Adkins: Undoubtedly, there are some people who are feeling better about the election results than others. But regardless of where you fall on that spectrum, it’s important to realize that we still need advocates for life and dignity because no party has the monopoly on what serves the common good.
So, recognizing that each new legislative cycle presents challenges and opportunities, ask yourself: Where are the opportunities to advance good things, and where are the challenges where something needs to be addressed — whether it’s an opportunity to advance the cause of life and religious liberty in this current legislative and congressional environment, or maybe on the other side of the coin, the potential challenges related to environmental advocacy, immigration, health care and our social safety net.
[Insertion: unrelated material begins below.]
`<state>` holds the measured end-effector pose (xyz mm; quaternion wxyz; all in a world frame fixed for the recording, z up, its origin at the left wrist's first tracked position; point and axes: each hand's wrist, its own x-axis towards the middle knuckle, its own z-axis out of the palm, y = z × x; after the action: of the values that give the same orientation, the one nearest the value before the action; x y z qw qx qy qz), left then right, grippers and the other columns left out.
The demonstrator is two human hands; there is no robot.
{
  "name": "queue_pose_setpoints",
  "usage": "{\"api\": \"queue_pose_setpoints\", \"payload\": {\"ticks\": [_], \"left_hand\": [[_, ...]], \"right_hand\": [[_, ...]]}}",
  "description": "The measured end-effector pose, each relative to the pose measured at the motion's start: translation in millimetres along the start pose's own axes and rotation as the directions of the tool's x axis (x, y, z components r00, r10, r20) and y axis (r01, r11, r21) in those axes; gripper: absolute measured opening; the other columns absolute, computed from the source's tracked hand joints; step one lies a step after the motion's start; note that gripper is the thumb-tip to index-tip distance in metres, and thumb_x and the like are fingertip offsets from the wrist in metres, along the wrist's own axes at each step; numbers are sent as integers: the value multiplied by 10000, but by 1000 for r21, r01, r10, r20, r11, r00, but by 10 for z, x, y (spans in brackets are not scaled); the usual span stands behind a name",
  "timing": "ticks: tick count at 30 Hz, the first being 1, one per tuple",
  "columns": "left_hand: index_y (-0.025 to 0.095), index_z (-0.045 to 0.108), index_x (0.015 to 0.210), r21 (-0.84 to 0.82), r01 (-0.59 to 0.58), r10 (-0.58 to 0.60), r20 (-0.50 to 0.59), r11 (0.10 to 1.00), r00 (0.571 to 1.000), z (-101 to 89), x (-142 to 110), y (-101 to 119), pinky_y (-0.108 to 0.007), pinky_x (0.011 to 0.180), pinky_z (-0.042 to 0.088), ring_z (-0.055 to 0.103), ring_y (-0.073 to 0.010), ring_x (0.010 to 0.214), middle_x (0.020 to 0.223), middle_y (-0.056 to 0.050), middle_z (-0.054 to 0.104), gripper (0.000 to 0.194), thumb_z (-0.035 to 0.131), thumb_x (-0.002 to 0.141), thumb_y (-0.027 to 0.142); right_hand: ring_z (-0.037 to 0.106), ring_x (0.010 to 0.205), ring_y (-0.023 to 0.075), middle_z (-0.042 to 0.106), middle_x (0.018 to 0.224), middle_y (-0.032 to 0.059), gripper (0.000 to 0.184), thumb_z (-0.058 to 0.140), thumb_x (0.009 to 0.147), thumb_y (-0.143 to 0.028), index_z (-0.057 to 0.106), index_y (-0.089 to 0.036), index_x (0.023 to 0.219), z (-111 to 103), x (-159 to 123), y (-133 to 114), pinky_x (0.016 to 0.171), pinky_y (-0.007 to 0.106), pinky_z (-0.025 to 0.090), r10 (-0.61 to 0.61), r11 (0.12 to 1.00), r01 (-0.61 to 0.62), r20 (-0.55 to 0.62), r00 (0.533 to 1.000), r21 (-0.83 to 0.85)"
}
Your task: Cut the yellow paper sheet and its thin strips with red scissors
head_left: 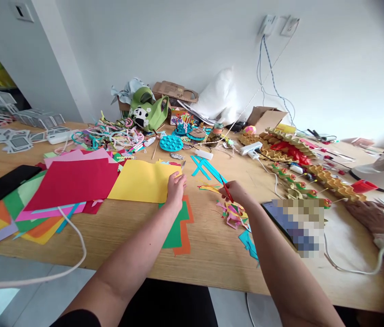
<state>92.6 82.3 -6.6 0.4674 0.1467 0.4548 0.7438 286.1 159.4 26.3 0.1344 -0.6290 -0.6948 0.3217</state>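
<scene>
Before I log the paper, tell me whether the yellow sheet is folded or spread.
Spread: the yellow sheet shows one broad face, no visible fold, left hand at its edge.

- Worktop (127, 240): flat, wood-grained surface; carries all items below.
- Left side: loose stack of coloured paper (71, 181), sheets overlapping at varied angles.
- Centre, near edge: green paper piece (174, 230) overlapping orange paper piece (185, 238).
- Centre: blue paper strips (214, 171), crossing; multicoloured paper scraps (232, 218) nearer the front edge.
- Right of scraps: flat device (278, 222), surface partly pixelated.
- Rear: turquoise round tray (170, 143); left of it, tangled multicoloured heap (110, 135).
</scene>
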Motion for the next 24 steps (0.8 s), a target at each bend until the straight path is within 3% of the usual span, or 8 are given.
{"api": "queue_pose_setpoints", "payload": {"ticks": [3, 6, 8, 11, 15, 18, 20, 24], "left_hand": [[204, 507, 984, 3, -54, 54, -41, 999, 998, -5, 6, 50, -294, 781, 479, 572, -194, 1023, 1062, -94, 584, 305, 638, 710, 235], [204, 498, 987, -13, -100, 98, -84, 995, 992, -5, 14, 154, -290, 776, 482, 585, -172, 968, 1058, -84, 572, 261, 585, 744, 240], [202, 489, 998, -27, -118, 114, -104, 993, 988, 5, 16, 243, -291, 778, 484, 593, -157, 930, 1059, -83, 570, 238, 543, 770, 246], [194, 504, 978, -51, -141, 136, -94, 989, 986, 14, 18, 392, -295, 780, 482, 605, -146, 880, 1028, -84, 589, 216, 534, 768, 238], [167, 574, 864, 56, -201, 199, 36, 978, 979, -112, 36, 574, -312, 802, 463, 618, -163, 869, 952, -85, 642, 172, 600, 701, 216], [172, 611, 859, 248, -260, 236, 124, 933, 964, -340, 54, 635, -338, 852, 448, 619, -181, 911, 945, -86, 666, 170, 611, 695, 214], [182, 632, 849, 362, -295, 254, 158, 884, 954, -506, 61, 616, -346, 887, 435, 616, -187, 935, 927, -82, 675, 166, 616, 684, 178], [190, 653, 786, 448, -283, 222, 184, 848, 958, -735, 79, 455, -385, 920, 419, 621, -204, 923, 918, -81, 680, 216, 666, 601, 81]], "right_hand": [[637, 668, 274, 663, 640, 158, 167, 705, 612, -224, 586, -131, 541, -132, 66, -21, 579, 322, 425, -24, 984, 2, -123, 992, -177], [603, 908, 353, 659, 911, 251, 215, 636, 722, -297, 634, -95, 795, -203, 35, -41, 716, 396, 406, -72, 951, -12, -260, 963, -308], [599, 924, 347, 654, 953, 247, 304, 556, 793, -352, 619, -86, 927, -192, -28, -64, 736, 398, 400, -186, 884, -17, -384, 904, -467], [619, 834, 304, 674, 864, 197, 334, 526, 807, -408, 620, -105, 912, -92, -146, -142, 668, 343, 406, -219, 908, 28, -417, 882, -418], [616, 690, 224, 676, 730, 90, 275, 572, 749, -414, 633, -154, 814, 149, -241, -315, 579, 278, 397, -235, 970, 195, -356, 904, -146], [588, 567, 183, 649, 614, 48, 299, 570, 738, -458, 634, -166, 743, 374, -207, -465, 514, 258, 384, -230, 971, 239, -176, 957, 29], [592, 548, 172, 662, 627, 65, 288, 556, 762, -429, 636, -157, 712, 532, -134, -571, 497, 249, 384, -214, 974, 218, -72, 974, 63], [619, 607, 208, 670, 648, 119, 245, 620, 724, -373, 607, -147, 628, 818, 44, -770, 510, 259, 378, -168, 986, 168, -65, 984, 1]]}}
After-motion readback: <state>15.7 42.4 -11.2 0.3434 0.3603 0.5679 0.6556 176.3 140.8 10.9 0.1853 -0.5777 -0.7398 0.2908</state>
People need to find where their gifts are, where they feel called and what issues they’re passionate about and then become informed and be an engaged advocate.
Fortunately, through the Catholic Advocacy Network [an initiative of the MCC; sign up here], people across the ideological spectrum, but particularly those who embrace the fullness of Catholic social teaching and the consistent ethic of life, will be able to advocate in the context of both the challenges and the opportunities. I really encourage Catholics at the minimum to start informing themselves, and the Catholic Advocacy Network is a great tool to do that.
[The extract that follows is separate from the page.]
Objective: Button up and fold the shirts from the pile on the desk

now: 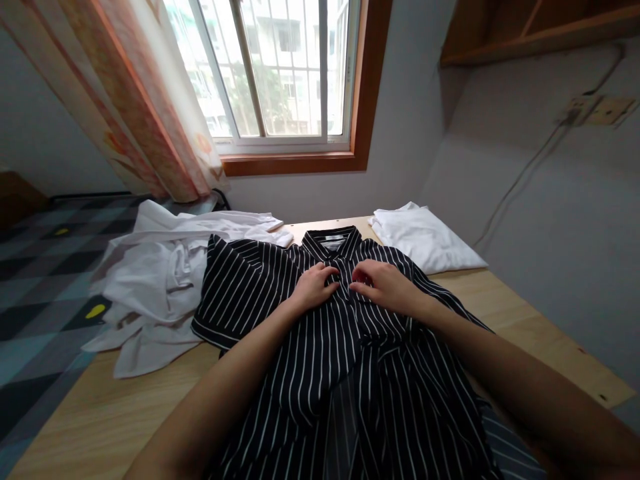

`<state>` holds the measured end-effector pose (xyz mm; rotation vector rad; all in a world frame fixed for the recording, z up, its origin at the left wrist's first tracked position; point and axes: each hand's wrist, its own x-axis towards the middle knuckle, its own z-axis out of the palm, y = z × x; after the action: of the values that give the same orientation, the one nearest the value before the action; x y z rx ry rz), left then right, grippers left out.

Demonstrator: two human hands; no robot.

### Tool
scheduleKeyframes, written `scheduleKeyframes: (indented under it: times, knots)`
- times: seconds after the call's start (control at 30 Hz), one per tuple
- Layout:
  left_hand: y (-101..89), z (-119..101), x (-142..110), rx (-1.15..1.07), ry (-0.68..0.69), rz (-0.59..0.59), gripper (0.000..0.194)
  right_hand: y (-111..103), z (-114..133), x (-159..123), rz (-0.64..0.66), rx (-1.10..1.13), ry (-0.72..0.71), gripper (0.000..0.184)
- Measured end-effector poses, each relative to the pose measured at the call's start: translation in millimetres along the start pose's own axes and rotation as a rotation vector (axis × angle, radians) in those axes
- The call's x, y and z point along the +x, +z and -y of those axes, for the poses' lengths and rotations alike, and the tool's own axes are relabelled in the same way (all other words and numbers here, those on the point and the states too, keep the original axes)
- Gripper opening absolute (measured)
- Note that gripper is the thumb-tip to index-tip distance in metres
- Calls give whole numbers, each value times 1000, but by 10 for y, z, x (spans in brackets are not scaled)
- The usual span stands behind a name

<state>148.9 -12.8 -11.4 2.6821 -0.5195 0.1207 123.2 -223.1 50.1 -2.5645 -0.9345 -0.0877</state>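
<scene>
While the striped shirt (325, 340) lay front up on the wooden surface (540, 320), its long axis ran from the collar (316, 246) at the far end back towards the person, directly beneath both hands. Just left of its front strip (345, 283), the left hand (314, 287) lay over the chest, fingers curved, a narrow gap between them and the thumb. Just right of that strip, the right hand (380, 285) held its fingers curled, thumb a little apart, with no cloth seen between. Neither hand was clearly nearer the strip.

Counted from the left, one bed (30, 280) with a checked cover stood well left of the shirt; one curtain (145, 100) hung beyond its left sleeve. One loose heap of white clothing (155, 280) sat against that sleeve, though how many pieces it held I could not tell. One window (285, 73) was beyond the collar. One folded white cloth (425, 237) lay beyond the right shoulder, and one shelf (543, 43) was fixed farther right, above the shirt's level.
</scene>
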Motion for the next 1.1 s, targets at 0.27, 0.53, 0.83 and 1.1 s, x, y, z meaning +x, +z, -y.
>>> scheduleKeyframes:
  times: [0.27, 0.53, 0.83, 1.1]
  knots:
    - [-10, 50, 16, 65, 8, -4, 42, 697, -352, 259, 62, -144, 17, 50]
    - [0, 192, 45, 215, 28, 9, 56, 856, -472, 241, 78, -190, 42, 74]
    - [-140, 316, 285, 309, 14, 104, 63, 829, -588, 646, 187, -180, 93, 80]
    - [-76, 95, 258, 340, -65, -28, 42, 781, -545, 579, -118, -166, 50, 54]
We’re also going to be creating a dynamic opportunity for people to meet with and talk to their legislators and other Catholics who are concerned about public policy issues. That will be our “Catholics at the Capitol” celebration March 9 at the RiverCentre in St. Paul [Registration and more information about the event is available here].
Q: What about reaching out to legislators personally?
Adkins: There are a lot of new legislators out there. This is a great opportunity to make sure that they know who you are as constituents and to let them know what you care about. Again, local politics is about who shows up. We need to make a difference where God has planted us in our own corner of the vineyard, and people may be surprised, for example, at how effective just five people calling a legislator about an issue can be.
People can make a difference at the local level. The calls, the letters and the visits really do matter. Even if you’re frustrated, there’s no reason to despair. You should always have hope. To overcome this division and polarization, we shouldn’t assume anything about legislators simply because of party affiliation or status. If you open the conversation with a presumption of good will, you may be pretty surprised at the results. We need to encounter one another and get beyond these divisions and this polarization if we hope to really foster a civilization of love rooted in the common good.